Playing a leadership role within Pharmaceutical Development and Manufacturing (PDM) organization, the position will be responsible for leading PDM Operation and Portfolio Management function enabling cross-functional business operation needs including but not limited to strategic sourcing and supplier management, portfolio management, and operation excellence.  The individual will also play a critical role in, and participate in, the overall CMC strategy planning and execution.

• Lead global sourcing strategy development and execution to ensure appropriate and robust supply chain to support RVMD pipeline development and commercialization.
• Lead the efforts to assess/identify potential suppliers with adequate risks and benefits assessment.
• Provide business operational oversight for the external R&D and manufacturing activities.
• Lead business review meetings with collective feedback across PDM functions on the overall performance of the CDMOs and CTLs to ensure operational excellence.
• Establish scalable and robust PDM Portfolio Management systems, structures, and cultures while driving operational advancement and excellence.

• Collaborate with drug substance (DS), analytical development & QC (ADQC), drug product (DP), supply chain (SC), CMC PM, CMC regulatory and quality (QA) to ensure overall CMC goals are met.
• Travel to CDMOs for vendor assessment and qualification, as well as supplier oversight as needed.

Required Skills, Experience, and Education:

• Bachelor's in science.
• 18 + years of experience in the pharmaceutical/biotech industry with a sound track record of manufacturing operation, strategic sourcing and supplier management, operational excellence, and organizational leadership, with end-to-end development and manufacturing experience of small molecules.

• Proven track record of strategic leadership and management with at least 8 years in the leadership role.
• Demonstrated strong cross-functional team leadership and people management

• Good understanding and working experience in drug development and manufacturing with respect to GMP, quality systems, ICH guidelines, FDA, EMA, and associated regulatory requirements.

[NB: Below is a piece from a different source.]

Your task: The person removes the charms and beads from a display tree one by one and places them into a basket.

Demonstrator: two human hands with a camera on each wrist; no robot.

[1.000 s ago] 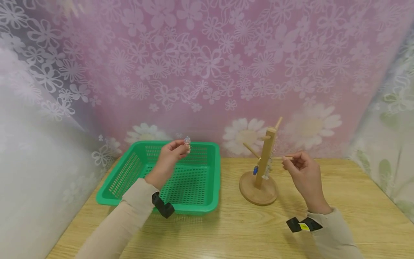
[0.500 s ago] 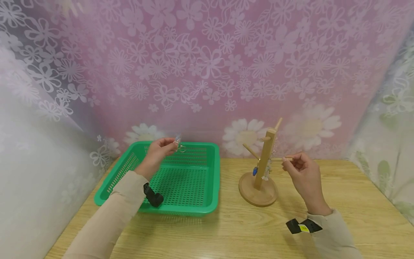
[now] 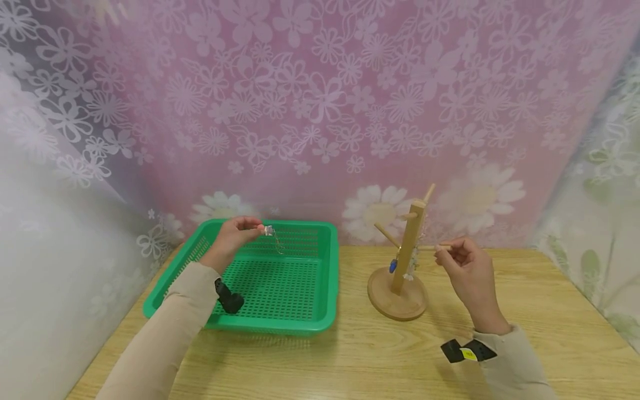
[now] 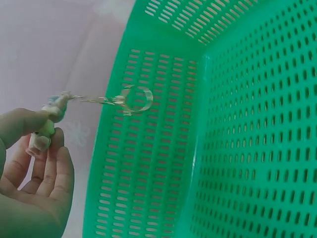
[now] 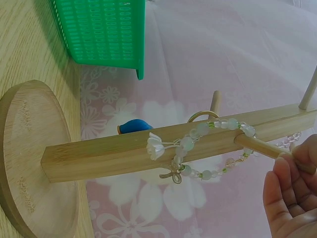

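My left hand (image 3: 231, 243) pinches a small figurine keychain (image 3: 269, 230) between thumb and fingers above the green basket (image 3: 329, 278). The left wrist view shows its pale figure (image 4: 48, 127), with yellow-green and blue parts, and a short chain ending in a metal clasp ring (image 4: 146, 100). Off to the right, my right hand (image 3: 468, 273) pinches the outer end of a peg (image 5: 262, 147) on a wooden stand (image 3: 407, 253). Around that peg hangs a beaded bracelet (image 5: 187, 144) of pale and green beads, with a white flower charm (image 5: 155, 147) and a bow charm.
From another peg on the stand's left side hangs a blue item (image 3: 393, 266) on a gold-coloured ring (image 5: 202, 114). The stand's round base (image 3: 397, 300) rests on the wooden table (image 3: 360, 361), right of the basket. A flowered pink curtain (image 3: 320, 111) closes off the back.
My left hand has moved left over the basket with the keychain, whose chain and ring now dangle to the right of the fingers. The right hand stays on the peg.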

• Working experience with management and oversight of the development and manufacturing activities at CDMOs.
• Strong problem-solving skills with strategic and sound technically driven decision-making ability.
• Effective written and verbal communication skills and interpersonal skills.
• Innovative team player with high energy for our dynamic company environment.

Preferred Skills:

• BS, MS, or PhD in Pharmaceutical Science, Chemistry, Chemical Engineering, or closely related field.